Like bees, my students work at the intersection of nature, art, and science, drawing on both their experiences in diverse fields of science and engineering and also their diverse cultural backgrounds, much as the bees draw nectar from a host of different flowers. They then apply their minds, hearts, and hands to create unique micro- and nano-scale, mechanically adaptive electromechanical systems for human health monitoring—their scientific “honey.”
Following through on the bee analogy, I decided to display projects developed by students in my MAS 810 Decoders 1.2 class in seven honeycombs. Each honeycomb shows not only a new conformable device developed by the student, but also his or her artistic/personal inspiration for the design: a grandmother’s face, an ultrasound image of an infant son, or a beautiful butterfly.
Whether the result is a novel, stretchable device for ultrasound imaging, a wearable strain sensor for measuring your hands’ tremors seamlessly, or an implantable, remotely controllable, miniaturized neural drug delivery system for studying the underlying mechanism of Parkinson’s disease, these conformable devices demonstrate the benefits to society made possible when we channel our deeply personal and artistic inspirations to our scientific inquiry.

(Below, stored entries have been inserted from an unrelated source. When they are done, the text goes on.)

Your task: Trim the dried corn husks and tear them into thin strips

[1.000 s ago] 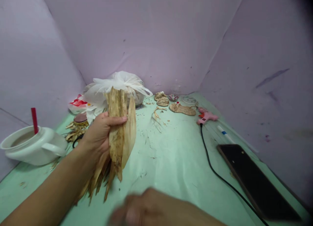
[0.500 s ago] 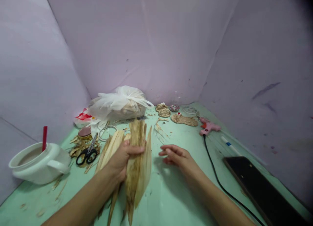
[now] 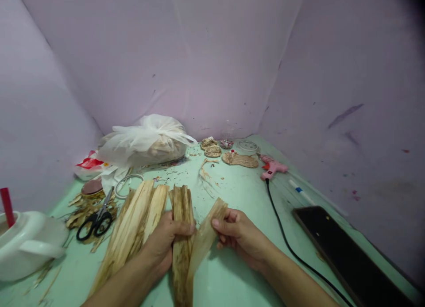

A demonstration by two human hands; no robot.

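Observation:
My left hand (image 3: 168,243) is closed around a bundle of brown-streaked dried husk strips (image 3: 182,209), its thumb lying across the front. The bundle stands nearly upright, its lower end running out at the bottom edge. Between thumb and fingers, my right hand (image 3: 241,234) pinches the top of a thin pale dried husk strip (image 3: 204,240). That strip leans to the right, away from the bundle, and meets it lower down. More pale dried husks (image 3: 133,227) lie on the table left of my left hand and partly behind it.
Black-handled scissors (image 3: 96,220) rest on plant scraps beside a white pot (image 3: 31,243) at left. A tied plastic bag (image 3: 149,141) sits at the back. Woven pieces (image 3: 241,159), a corded pink glue gun (image 3: 272,166) and a dark phone-like slab (image 3: 345,254) are on the right.
My right hand, empty before, has taken hold of the pale strip and bent it to the right, away from the bundle. The bundle sits slightly lower. The view has shifted a little right.

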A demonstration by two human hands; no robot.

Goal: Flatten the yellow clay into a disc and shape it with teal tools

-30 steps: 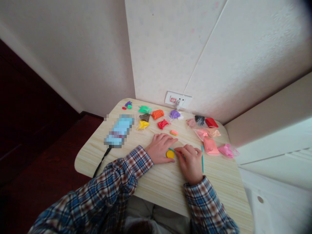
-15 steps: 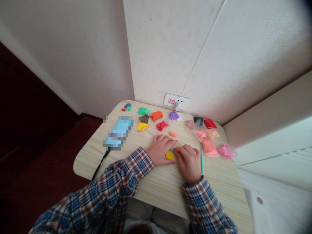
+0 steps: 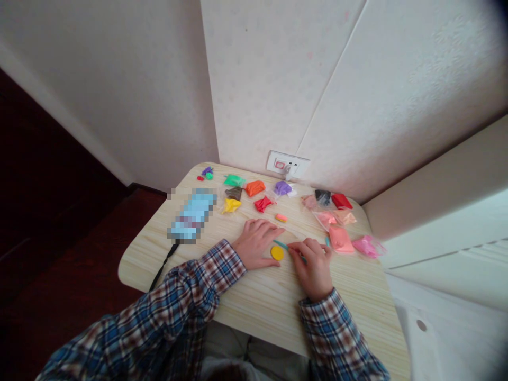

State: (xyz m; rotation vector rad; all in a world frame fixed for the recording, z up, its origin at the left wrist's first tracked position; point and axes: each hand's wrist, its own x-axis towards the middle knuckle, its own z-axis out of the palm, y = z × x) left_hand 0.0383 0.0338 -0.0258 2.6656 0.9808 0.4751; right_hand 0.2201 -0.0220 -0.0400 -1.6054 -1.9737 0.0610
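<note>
A flat yellow clay disc [image 3: 277, 253] lies on the light wood table [image 3: 254, 307], in the gap between thumb and fingers of my left hand [image 3: 259, 244]. That hand rests with its fingers stretched out, holding nothing. My right hand [image 3: 313, 264] pinches a thin teal modelling tool [image 3: 281, 244], whose tip points left just above the disc, near my left fingers. A second teal stick [image 3: 327, 242] lies behind my right hand, mostly hidden by it. Beyond my hands sits a small pink and yellow clay piece [image 3: 281, 217].
Bagged clay lies along the back, including orange [image 3: 255, 188], red [image 3: 263, 203] and yellow [image 3: 232, 205]; more bags, one coral [image 3: 341, 239], lie at right. A blurred phone [image 3: 194, 214] with a black cord is at left. Small clay shapes [image 3: 207, 173] occupy the far left corner.
My right hand has shifted slightly right, drawing the teal tool away from the disc's edge. My left hand has moved a little left, so more of the disc and tool shows.
</note>
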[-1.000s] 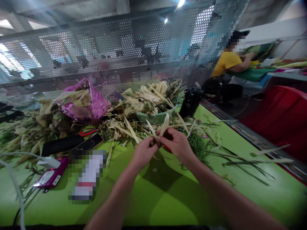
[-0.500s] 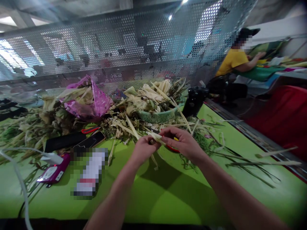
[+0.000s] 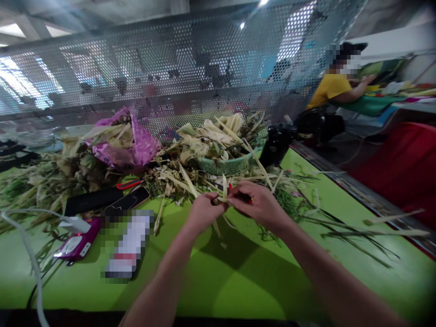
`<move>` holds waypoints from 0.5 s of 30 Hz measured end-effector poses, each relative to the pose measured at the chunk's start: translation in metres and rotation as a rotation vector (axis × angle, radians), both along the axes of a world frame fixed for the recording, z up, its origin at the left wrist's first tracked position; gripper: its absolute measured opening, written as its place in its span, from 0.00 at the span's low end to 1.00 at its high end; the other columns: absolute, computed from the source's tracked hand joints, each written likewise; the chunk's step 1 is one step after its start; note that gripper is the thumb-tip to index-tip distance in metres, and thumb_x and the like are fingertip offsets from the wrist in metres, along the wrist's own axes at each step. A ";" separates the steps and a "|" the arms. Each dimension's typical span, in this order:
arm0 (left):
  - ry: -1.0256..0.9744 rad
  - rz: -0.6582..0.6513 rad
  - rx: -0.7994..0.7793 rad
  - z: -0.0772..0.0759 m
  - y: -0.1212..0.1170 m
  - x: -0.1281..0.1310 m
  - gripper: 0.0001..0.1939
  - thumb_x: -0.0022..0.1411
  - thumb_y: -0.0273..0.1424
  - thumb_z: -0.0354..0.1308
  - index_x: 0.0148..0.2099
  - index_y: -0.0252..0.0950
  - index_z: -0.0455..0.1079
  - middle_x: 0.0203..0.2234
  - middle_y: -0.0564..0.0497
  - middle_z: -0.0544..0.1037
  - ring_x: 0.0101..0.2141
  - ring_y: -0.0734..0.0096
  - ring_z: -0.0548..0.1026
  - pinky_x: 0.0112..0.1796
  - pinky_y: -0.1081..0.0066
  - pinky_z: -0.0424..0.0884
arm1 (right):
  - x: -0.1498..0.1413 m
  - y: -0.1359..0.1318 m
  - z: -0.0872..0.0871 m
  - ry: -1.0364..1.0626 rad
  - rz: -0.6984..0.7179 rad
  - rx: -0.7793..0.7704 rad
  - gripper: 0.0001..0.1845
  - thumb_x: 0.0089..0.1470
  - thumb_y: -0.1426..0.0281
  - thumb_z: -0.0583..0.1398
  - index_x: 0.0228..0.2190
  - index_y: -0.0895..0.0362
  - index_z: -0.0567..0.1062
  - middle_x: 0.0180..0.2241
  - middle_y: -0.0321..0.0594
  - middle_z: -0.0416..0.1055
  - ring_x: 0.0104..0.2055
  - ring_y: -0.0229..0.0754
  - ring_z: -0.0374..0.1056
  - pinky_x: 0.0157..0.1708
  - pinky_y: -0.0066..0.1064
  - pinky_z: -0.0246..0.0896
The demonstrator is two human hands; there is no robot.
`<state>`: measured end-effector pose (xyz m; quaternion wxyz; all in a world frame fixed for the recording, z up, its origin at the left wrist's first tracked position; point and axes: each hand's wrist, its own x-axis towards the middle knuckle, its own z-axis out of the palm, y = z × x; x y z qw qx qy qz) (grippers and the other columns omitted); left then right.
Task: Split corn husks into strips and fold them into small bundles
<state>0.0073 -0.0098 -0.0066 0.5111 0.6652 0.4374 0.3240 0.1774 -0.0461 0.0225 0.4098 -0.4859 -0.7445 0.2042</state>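
Observation:
My left hand (image 3: 203,211) and my right hand (image 3: 260,203) meet above the green table (image 3: 231,281), fingers pinched together. Between them they hold a pale leaf strip (image 3: 223,190) that sticks up at the fingertips. Something red and yellow (image 3: 244,198) shows under my right fingers; I cannot make out what it is. Behind the hands lies a heap of pale and green leaves, and a green basket (image 3: 225,166) is piled with more strips.
A pink plastic bag (image 3: 131,145) with leaves sits at the back left. Phones (image 3: 102,200), a pink device (image 3: 75,244) and a white cable (image 3: 23,240) lie on the left. A black bottle (image 3: 275,144) stands right of the basket. A perforated metal screen (image 3: 170,77) backs the table. A person in yellow (image 3: 332,88) sits beyond.
The leaf strip lay flat between my hands half a second ago and now points upward. Both hands have stayed at the same spot, fingers working it.

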 end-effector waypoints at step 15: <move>0.379 0.027 0.331 0.003 -0.004 0.000 0.06 0.51 0.33 0.57 0.25 0.36 0.69 0.17 0.55 0.65 0.20 0.75 0.59 0.24 0.73 0.50 | 0.000 0.001 -0.002 -0.251 0.032 0.058 0.06 0.56 0.71 0.58 0.30 0.56 0.76 0.30 0.39 0.69 0.31 0.38 0.65 0.31 0.28 0.56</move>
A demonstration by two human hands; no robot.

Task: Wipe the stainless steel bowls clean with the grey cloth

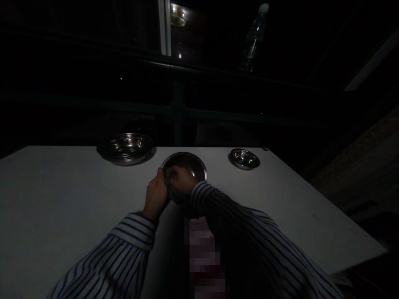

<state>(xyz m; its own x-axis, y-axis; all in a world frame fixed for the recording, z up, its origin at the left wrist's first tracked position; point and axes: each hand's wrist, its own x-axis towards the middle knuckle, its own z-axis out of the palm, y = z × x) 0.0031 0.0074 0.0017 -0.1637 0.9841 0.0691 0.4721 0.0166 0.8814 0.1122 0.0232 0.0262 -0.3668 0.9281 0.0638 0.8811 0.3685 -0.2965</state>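
Observation:
A shiny metal bowl (199,166) is tilted toward me in front of my body. My left hand (156,193) grips its left rim, with the thumb up along the edge. Inside the bowl, my right hand (182,178) is closed, its fingers near the left inner wall. Something small and greyish (168,173) shows at those fingertips, too dark to name. My right forearm and hand hide the bowl's lower right part.
On the white table (77,207), a stack of metal bowls (126,151) stands at the back left. A smaller metal bowl (245,159) sits at the back right. Beyond the table, a clear bottle (254,39) with a white cap stands in the dark.

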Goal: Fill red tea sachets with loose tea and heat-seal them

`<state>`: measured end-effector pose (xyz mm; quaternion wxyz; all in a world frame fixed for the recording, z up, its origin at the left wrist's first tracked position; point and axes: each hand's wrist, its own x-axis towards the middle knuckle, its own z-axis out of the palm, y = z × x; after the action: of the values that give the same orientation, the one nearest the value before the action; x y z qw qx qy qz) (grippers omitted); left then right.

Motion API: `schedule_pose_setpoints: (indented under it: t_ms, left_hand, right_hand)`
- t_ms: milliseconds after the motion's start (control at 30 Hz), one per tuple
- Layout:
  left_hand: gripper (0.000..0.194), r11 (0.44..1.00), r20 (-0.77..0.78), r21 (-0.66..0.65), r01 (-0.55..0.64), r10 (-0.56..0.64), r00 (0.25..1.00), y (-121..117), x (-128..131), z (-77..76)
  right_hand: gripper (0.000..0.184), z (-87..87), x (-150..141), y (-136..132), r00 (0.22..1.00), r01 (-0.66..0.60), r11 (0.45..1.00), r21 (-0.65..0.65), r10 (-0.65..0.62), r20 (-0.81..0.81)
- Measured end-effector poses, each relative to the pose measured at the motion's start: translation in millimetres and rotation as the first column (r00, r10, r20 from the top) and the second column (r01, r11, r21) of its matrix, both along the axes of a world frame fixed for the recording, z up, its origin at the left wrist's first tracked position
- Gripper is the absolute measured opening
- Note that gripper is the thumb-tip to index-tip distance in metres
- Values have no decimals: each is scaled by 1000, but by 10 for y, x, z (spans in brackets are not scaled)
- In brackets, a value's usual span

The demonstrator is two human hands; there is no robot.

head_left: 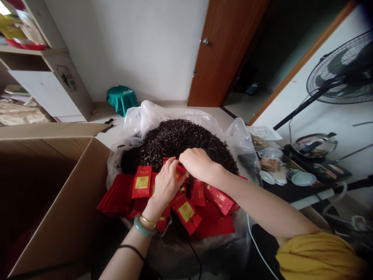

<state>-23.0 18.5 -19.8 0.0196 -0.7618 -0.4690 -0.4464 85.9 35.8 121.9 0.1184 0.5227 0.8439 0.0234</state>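
Observation:
A big mound of dark loose tea leaves (180, 142) fills a clear plastic bag (145, 116) in front of me. Several red sachets with gold labels (186, 212) lie piled at its near edge. My left hand (166, 182) and my right hand (196, 163) meet over the pile, both pinching one red sachet (180, 170) between their fingers, just at the rim of the tea. A green bangle and a gold one circle my left wrist. My right sleeve is yellow.
An open cardboard box (58, 186) stands at the left. A standing fan (344, 70), a lidded pot (314, 144) and small dishes (303, 179) sit on a low table at the right. A wooden door (224, 50), a white shelf unit (43, 77) and a green bag (121, 99) lie beyond.

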Motion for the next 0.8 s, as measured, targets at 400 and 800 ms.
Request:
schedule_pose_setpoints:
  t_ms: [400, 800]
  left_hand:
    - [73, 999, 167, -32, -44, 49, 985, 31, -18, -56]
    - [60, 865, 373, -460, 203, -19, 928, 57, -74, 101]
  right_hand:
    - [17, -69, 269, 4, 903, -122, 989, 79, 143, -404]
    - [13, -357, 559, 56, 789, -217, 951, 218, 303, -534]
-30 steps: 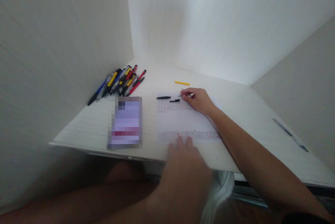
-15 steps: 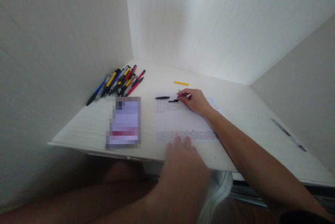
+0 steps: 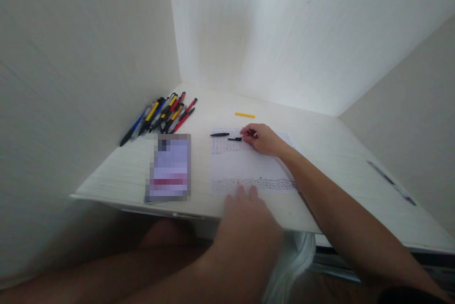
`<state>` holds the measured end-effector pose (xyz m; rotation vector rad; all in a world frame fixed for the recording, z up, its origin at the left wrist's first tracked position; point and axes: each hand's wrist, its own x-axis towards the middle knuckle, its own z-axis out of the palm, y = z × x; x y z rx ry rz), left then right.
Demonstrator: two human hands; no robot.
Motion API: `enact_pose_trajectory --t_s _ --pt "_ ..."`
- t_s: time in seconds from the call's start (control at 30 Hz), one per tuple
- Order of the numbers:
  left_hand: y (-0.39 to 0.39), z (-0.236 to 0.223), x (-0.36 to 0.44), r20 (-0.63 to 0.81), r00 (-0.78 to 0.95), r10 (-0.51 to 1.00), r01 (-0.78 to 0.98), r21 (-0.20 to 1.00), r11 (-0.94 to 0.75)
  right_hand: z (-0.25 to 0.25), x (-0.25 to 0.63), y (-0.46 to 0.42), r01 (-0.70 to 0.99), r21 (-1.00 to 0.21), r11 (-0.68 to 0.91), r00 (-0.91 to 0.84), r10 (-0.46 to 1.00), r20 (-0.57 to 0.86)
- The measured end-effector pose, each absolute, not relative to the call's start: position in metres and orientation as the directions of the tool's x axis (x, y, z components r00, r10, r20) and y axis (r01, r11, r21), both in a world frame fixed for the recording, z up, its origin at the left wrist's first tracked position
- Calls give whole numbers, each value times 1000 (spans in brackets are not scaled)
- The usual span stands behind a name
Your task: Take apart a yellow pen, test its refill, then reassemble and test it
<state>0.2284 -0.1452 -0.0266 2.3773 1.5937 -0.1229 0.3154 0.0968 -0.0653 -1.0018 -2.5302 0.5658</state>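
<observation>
A white sheet of paper (image 3: 245,164) with rows of small scribbles lies on the white desk (image 3: 320,152). My right hand (image 3: 263,139) rests at the sheet's top, fingers pinched on a thin dark pen part. Two black pen pieces lie just left of it: a longer one (image 3: 219,134) and a short one (image 3: 234,139). My left hand (image 3: 245,219) lies at the desk's near edge, fingers flat on the sheet's bottom.
A pile of several pens (image 3: 163,112), yellow, red, blue and black, lies against the left wall. A yellow pen barrel (image 3: 245,115) lies beyond the sheet. A blurred booklet (image 3: 169,167) sits left of the paper. A dark strip (image 3: 389,182) marks the desk's right side.
My right hand has slid a little left and toward me, up to the short black piece. The left hand has stayed on the sheet's bottom edge.
</observation>
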Motion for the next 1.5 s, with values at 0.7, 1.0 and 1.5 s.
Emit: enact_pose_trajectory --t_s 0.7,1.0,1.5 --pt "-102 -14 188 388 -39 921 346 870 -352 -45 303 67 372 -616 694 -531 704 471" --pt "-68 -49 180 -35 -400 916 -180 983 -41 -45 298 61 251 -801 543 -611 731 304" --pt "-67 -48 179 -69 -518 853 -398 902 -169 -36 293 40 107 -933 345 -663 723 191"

Yes, bees are magical, and so is the output of their efforts: honey. Honey’s lifespan can be preserved for almost a century, just like the rigorous science that we do.
Putting together this exhibit helped me to reflect on both my personal and academic lives. Like my students, I draw on inspiration to help me grow and develop a unique perspective: one that involves being both straightforward and, like nature itself, adaptive. The process of adaptation at the Media Lab has caused me to fail multiple times, but I have learned something from each failure. My adaptiveness has spurred me on to design and create in new ways—most recently with this exhibit.